遇到徐念之之後,他那顆早已麻木得死氣沉沉的心臟才又一次劇烈跳動起來。
她是人見人愛的乖乖女小太陽,他是人人見了繞道走的壞學生,一個是天上高懸的月亮,一個是陰溝里爬行的臭蟲。
那是他第一次體會到自卑的情緒,整顆心像泡在高濃度檸檬水裡,酸得發脹。
身邊一群狐朋狗友,唯一交心的就是宋永同,也就是秦菲高中談的男朋友。
某節自習課,想了很久,沈彥舟才破天荒地拉住宋永同問:「你認識徐念之嗎?」
宋永同嚇了一跳,不知道這位爺抽什麼瘋了,卻還是規規矩矩地回答:「徐念之就是我們隔壁班的班長啊,人家常年考第一的。」
這年級里,就沒有人不認識徐念之,長得好看成績好,老師的掌中寶,沈彥舟跟他們是活在一個時空里嗎?
沈彥舟聽完,不咸不淡地哦了一聲。
「怎麼了,舟哥你想泡人家啊?」
沈彥舟臉部抽動了一下,有些不屑地扯了扯嘴角,「我單純看不慣她一直考第一,行沒。」
他扔下一句話,就起身從後門走了。
宋永同還呆坐在座位上,不是很不理解。就沈彥舟這吊車尾成績,人家考第一礙著他什麼事了。
這之後,沈彥舟常常能在天台碰見徐念之,一個靠著牆讀書,一個倚著護欄抽菸,互不打擾,和平共處。誰都沒有開口跟對方說話,除了有時候眼神對上了,徐念之會笑著點頭示意,算是打招呼。
沈彥舟從來不會給任何回應,但下一次她還是會這樣做。
天台像是兩人的秘密基地,無知無覺地,有什麼東西在暗處瘋狂滋長。
有一次,徐念之因為考試壓力大,經期提前到了,她沒做準備,紅糖和止痛藥都沒備著,中午痛得走不動路,只能在教室休息。

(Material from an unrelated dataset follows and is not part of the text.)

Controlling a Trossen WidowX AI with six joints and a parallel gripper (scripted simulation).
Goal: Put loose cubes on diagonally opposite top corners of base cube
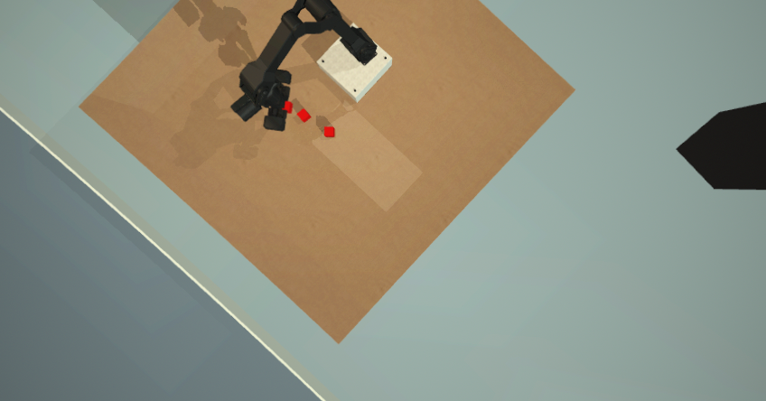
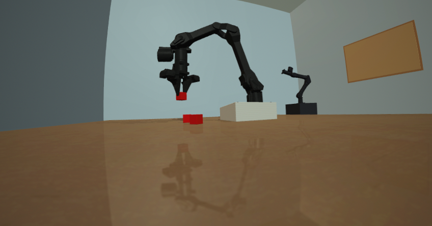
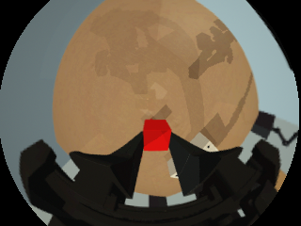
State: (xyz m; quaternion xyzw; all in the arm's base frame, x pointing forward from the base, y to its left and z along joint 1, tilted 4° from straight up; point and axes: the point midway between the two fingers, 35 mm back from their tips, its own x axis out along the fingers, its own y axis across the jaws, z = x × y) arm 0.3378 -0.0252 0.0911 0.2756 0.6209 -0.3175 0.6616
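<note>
My gripper (image 1: 286, 107) (image 2: 181, 93) (image 3: 156, 134) is shut on a red cube (image 1: 288, 107) (image 2: 181, 96) (image 3: 157, 137) and holds it in the air, well above the table. The held cube looks about level in the exterior view. A second red cube (image 1: 303, 115) (image 2: 186, 118) rests on the table nearest to the gripper. A third red cube (image 1: 329, 132) (image 2: 196, 119) rests on the table farther out, apart from the second. All three look alike; which one is the fixed base cube cannot be told by look. The two table cubes do not show in the wrist view.
The arm's white base block (image 1: 337, 64) (image 2: 255, 111) stands on the brown table (image 1: 343, 268) (image 2: 151, 163), behind and to the right of the cubes in the exterior view. Another black arm on a dark block (image 2: 307, 108) stands in the background.
</note>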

「念之,你好點了嗎?」秦菲走到她的座位,把給她打的熱水放在她的桌面上。
「還行。」徐念之費力地從臂彎里抬起頭,已經快沒力氣了。小腹的絞痛順著神經蔓延到下面,嘴唇被她咬得血色全無。
她體質弱,每回來姨媽都像要了她半條命。
「你這哪是還行的樣子。」秦菲伸出手,把藥給了她,「快吃藥。」
「你哪來的藥?」徐念之有些吃驚,明明剛剛下課的時候去校醫室已經沒止痛藥了。
「宋永同剛剛給我的,說是有人讓他轉交,但打死都不說是誰。」秦菲沒管這個,「你先把藥吃了。」
徐念之雖然很疑惑,還是聽話地就著熱水把藥吞了下去。